ARTÍCULO

Aprueban Ley sobre Principios aplicables a la Reestructuración de Deuda Soberana

El Congreso sancionó una Ley Sobre Principios aplicables a la Reestructuración de Deuda Soberana impulsada por el Poder Ejecutivo Nacional, que se basa en una reciente resolución de la Asamblea General de las Naciones Unidas.

30 de Noviembre de 2015
Aprueban Ley sobre Principios aplicables a la Reestructuración de Deuda Soberana

El 10 de noviembre de 2015 fue publicada en el Boletín Oficial la Ley N° 27.207 sobre Principios Básicos de los Procesos de Reestructuración de la Deuda Soberana (la “Ley”), cuyo proyecto fue presentado por el Poder Ejecutivo Nacional (el “PEN”) el 18 de septiembre.

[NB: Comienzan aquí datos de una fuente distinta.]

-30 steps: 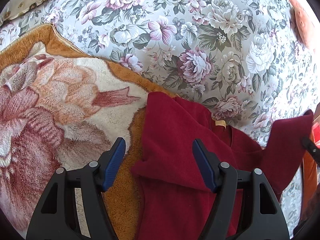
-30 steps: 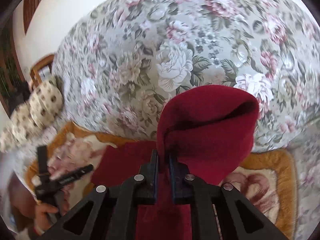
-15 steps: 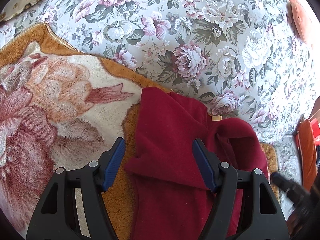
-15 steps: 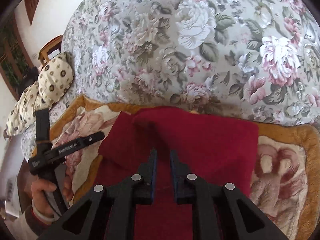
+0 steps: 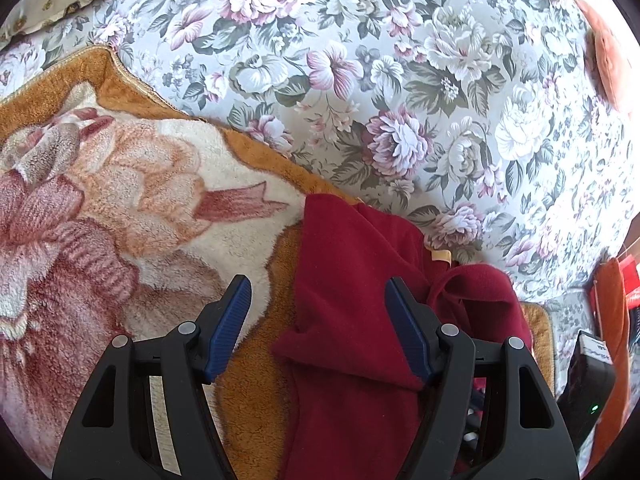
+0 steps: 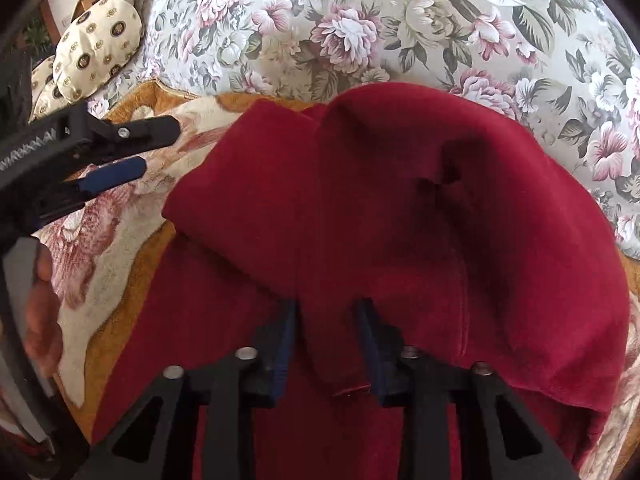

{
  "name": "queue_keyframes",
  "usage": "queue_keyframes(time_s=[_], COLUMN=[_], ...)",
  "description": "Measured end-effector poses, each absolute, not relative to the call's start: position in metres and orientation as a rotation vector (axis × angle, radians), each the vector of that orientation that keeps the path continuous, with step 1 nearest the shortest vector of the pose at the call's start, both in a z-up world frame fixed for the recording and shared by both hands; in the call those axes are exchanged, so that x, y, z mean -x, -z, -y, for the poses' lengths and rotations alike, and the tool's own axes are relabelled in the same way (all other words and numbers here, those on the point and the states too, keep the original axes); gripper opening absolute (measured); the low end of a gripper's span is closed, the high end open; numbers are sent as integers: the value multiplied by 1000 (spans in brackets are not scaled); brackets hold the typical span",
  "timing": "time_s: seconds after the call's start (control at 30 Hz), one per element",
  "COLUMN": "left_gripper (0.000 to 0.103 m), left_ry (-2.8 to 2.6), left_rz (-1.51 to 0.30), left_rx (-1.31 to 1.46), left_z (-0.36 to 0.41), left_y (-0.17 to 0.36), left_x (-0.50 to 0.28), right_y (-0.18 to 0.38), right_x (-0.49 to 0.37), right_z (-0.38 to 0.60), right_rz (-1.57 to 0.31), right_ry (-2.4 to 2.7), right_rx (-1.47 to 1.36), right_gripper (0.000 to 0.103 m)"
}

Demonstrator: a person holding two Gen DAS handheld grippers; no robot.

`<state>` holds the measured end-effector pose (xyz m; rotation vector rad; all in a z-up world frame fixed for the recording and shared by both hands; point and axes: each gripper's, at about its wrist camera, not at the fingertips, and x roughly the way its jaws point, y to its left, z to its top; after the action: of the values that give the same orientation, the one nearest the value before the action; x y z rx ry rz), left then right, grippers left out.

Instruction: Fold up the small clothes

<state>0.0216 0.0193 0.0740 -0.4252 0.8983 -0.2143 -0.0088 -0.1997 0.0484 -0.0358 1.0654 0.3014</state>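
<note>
Lying on one plush orange blanket (image 5: 256, 396) over a floral bedspread (image 5: 400, 80): one dark red garment (image 6: 400, 220), sleeve folded inward. Left tool (image 5: 318, 328) released, hovering over its edge. Right tool (image 6: 329, 344) closing, jaws parted, red fabric between them. One patterned pillow (image 6: 96, 48).

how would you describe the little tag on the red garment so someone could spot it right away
Start from the floral bedspread and find the plush orange blanket lying on it. On that blanket lies a dark red fleece garment. The tag sits at its neckline near the bedspread: a small pale yellow rectangle, the only light patch on the red cloth.
</note>
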Motion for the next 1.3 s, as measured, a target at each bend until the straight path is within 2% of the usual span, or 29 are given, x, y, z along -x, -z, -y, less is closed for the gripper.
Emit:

La Ley declara de orden público los Principios Básicos de los Procesos de Reestructuración de la Deuda Soberana, aprobados el 10 de septiembre de 2015 mediante la Resolución N° A/RES/69/319 de la Asamblea General de las Naciones Unidas (los “Principios Básicos” y la “Resolución 69”, respectivamente), los que se incluyen como Anexo de la Ley.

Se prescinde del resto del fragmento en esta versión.